The Inheritance meditates on, and calmly celebrates, the healing glories of intergenerational kinship, of historical consciousness, of brotherly love, and (perhaps most fully) of storytelling and writing. Central to all this is the idea of reaching out—across time, across space, and across kinds and degrees of personal difference. Naturally enough, that comes with questions of how, why, how much, and when—questions that never stop thrusting themselves upon the characters and the audience, and that don’t like easy answers. With the exception of a handful of scenes that self-consciously launch into a Shavian register of debate and lecture, this multi-layered pondering is primarily done at the level of plot, which is one of the greatest achievements of Lopez. It is no easy feat to craft a narrative of this scope that is at once intriguing, funny, and thought-provoking. Even at the expense of overwriting the plot (along with the character of Toby) towards the end, and gradually diffusing in Part Two the remarkable narrative tightness of Part One, Lopez holds nothing back in the way he immerses us into the lives of his characters, creating a narrative vortex in which the great degree of their unexpected entanglements itself becomes the point.

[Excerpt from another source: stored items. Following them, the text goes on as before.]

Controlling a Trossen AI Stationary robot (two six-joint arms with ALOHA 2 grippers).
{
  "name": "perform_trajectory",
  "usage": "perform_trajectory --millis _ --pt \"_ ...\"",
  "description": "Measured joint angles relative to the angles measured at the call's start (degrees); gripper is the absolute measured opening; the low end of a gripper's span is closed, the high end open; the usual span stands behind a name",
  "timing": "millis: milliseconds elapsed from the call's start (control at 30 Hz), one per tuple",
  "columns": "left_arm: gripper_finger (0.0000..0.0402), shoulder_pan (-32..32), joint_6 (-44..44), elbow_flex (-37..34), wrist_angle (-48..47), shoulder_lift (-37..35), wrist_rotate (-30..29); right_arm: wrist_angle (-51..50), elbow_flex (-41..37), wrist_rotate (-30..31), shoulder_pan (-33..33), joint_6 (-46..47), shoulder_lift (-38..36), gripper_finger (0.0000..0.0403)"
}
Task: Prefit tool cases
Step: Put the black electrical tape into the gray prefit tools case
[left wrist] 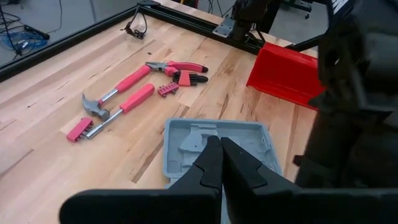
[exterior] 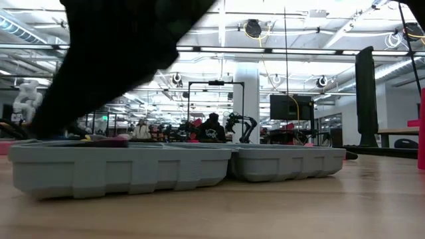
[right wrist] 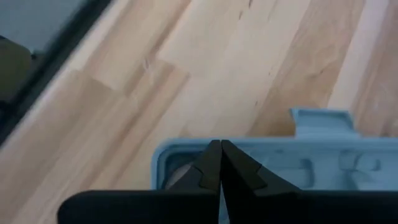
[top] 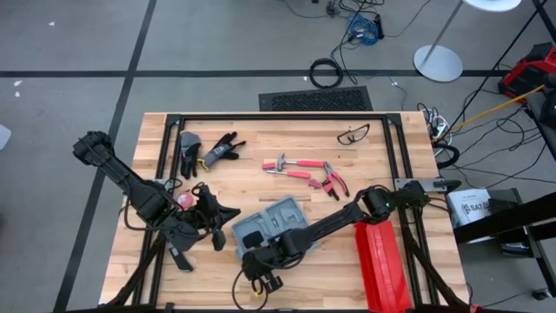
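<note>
Case (top: 276,223) open, no legible markings

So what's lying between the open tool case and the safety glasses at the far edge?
In the high view, the pink-handled hammer and pliers lie between the tool case and the glasses.
</note>
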Motion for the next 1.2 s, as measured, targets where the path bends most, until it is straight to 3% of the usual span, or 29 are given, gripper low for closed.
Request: perform_trajectory --millis 400,800,1067,1200 --pt "0.0008 -1.5 0.0 0.0 0.2 0.5 0.0 -4.4 0.0 2.9 0.2 1.0 -2.0 0.0" --pt "0.0008 -2.8 -3.0 0.0 1.1 5.8 0.0 -10.5 -0.2 5.9 1.5 5.6 -1.9 0.0" --pt "0.0008 -2.9 -3.0 0.0 2.8 8.0 0.0 -3.3 -6.6 5.2 1.4 7.9 -2.2 0.0" --pt "0.0008 -2.9 -3.0 0.0 3.1 8.1 0.0 -3.4 -6.2 4.9 1.4 8.2 -2.2 0.0"
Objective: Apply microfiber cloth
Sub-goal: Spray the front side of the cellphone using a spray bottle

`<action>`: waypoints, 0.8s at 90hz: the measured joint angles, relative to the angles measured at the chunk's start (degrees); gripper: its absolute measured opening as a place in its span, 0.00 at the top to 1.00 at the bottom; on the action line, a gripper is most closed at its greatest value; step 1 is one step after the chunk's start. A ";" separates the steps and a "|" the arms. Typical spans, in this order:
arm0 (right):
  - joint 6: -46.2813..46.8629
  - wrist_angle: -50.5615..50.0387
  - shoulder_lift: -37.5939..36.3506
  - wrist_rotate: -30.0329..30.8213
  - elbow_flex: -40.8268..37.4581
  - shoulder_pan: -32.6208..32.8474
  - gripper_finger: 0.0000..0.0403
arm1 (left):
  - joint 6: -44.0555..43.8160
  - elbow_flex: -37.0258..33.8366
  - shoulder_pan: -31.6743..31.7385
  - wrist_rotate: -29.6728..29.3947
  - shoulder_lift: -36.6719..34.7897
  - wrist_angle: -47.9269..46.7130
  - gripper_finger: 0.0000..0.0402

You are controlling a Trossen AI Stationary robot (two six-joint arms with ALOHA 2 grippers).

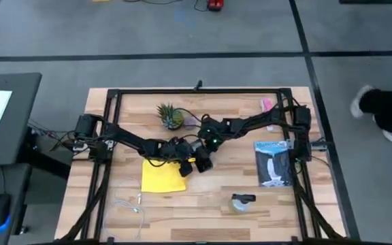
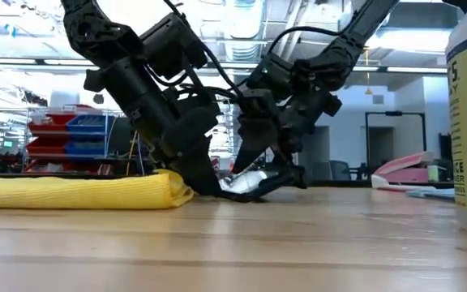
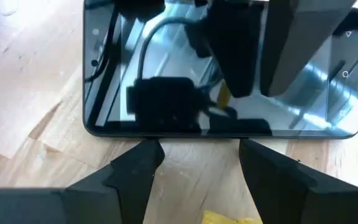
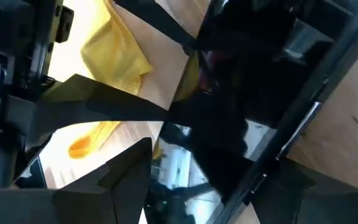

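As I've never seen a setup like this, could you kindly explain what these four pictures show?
It is a robot with two dark arms at a wooden table. One picture looks down from above, one looks level across the tabletop, and two come from cameras on the wrists. On the table lie a yellow microfiber cloth, a black smartphone, a small potted plant and a pink packet. The right claw seems to grip the smartphone, tilting it up; the left claw hangs open just before it.
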 joint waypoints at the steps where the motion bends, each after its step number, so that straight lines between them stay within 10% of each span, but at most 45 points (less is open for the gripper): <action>1: -0.04 -0.05 0.00 0.01 0.01 0.00 0.48 | 0.00 0.00 0.00 -0.01 0.00 -0.01 0.47; 27: -1.29 -1.99 -0.19 -0.42 0.19 0.26 0.94 | 1.78 0.00 -0.44 -0.48 -0.22 -1.91 0.47; 72: -10.42 0.05 -21.61 14.42 -15.37 0.94 0.97 | 12.61 -0.22 -5.99 -11.08 -4.79 3.75 0.47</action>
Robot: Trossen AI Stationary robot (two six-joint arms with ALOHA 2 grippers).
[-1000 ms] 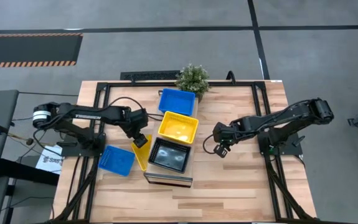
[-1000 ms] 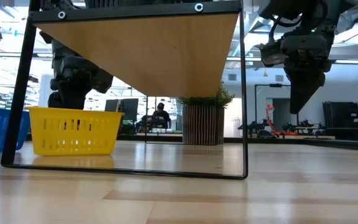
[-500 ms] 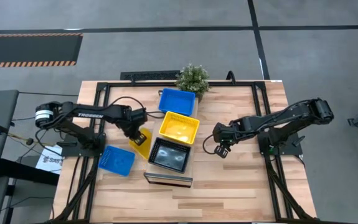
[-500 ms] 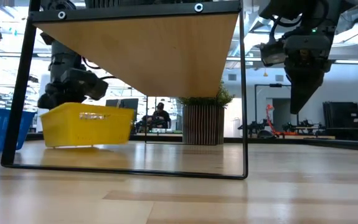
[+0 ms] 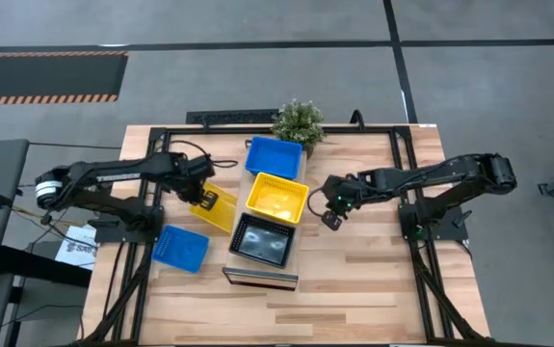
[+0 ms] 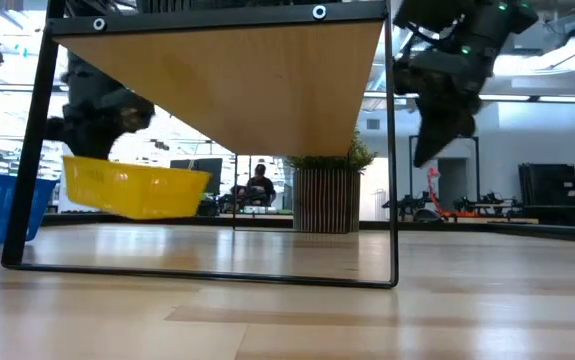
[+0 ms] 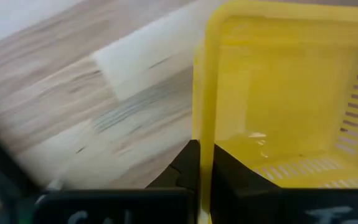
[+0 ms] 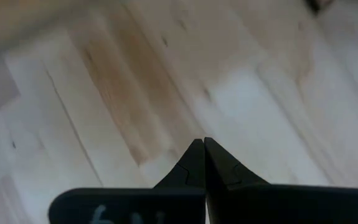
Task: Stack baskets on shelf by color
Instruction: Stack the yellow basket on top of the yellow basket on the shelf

Yes, there are some minor weaknesses—a few redundant moments and digressions, and somewhat jarring transitions/jumps in the story—but none of that really matters when one takes stock of the work as a whole, with its intricately woven and relentlessly accretive architecture reigning supreme over some flickering lights in some random corner.
“Epic” and “novelistic” are two words that one cannot do without in thinking about this work: the former in its literal, Homeric sense, and the latter in the way in which it governs both the structure and the thematics of the play. This generic “reaching out” is not at all the sign of an uneasiness with the dramatic form, but rather an homage to its inherent openness to multiple modalities of narration—something about which the characters, too, are obsessed. The play concludes with Leo having written a novel titled “The Inheritance,” whose first sentence is no other than that of the story told by the Young Men in this very play. No wonder, also, that one of the key plot points is Toby’s adaptation of his faux-autobiographical novel for the stage. And, of course, the spectral centrality of E. M. Forster and his novels to the entire play is beyond discussion. Reflexivity clearly plays a part in all this, but there also emerges, quite beautifully, a sort of circularity, evocative of the historical cycles that the characters first come to enact and then break through.
The Inheritance is, more than anything, an ode to the revelatory and recuperative power of stories, of the act of telling of one’s own story, especially as one finds himself in situations of—or in a life of—intense precarity, loneliness, and yearning. In the play’s blazing world, the various inheritances—both literal and figurative—that come to upend and define the characters’ lives are what paves the way for their increasing awareness of this power (like that of the pigs’ teeth that reside deep in the trunk of that cherry tree). Much of this discourse is predicated upon the question of what it means to be a gay man in America today, but what ultimately makes Lopez’s play a masterpiece, and an instant modern classic, is the uplifting universality that it gracefully weaves into a plot of myriad specificities. The result is all-consuming, unforgettable, and unmissable.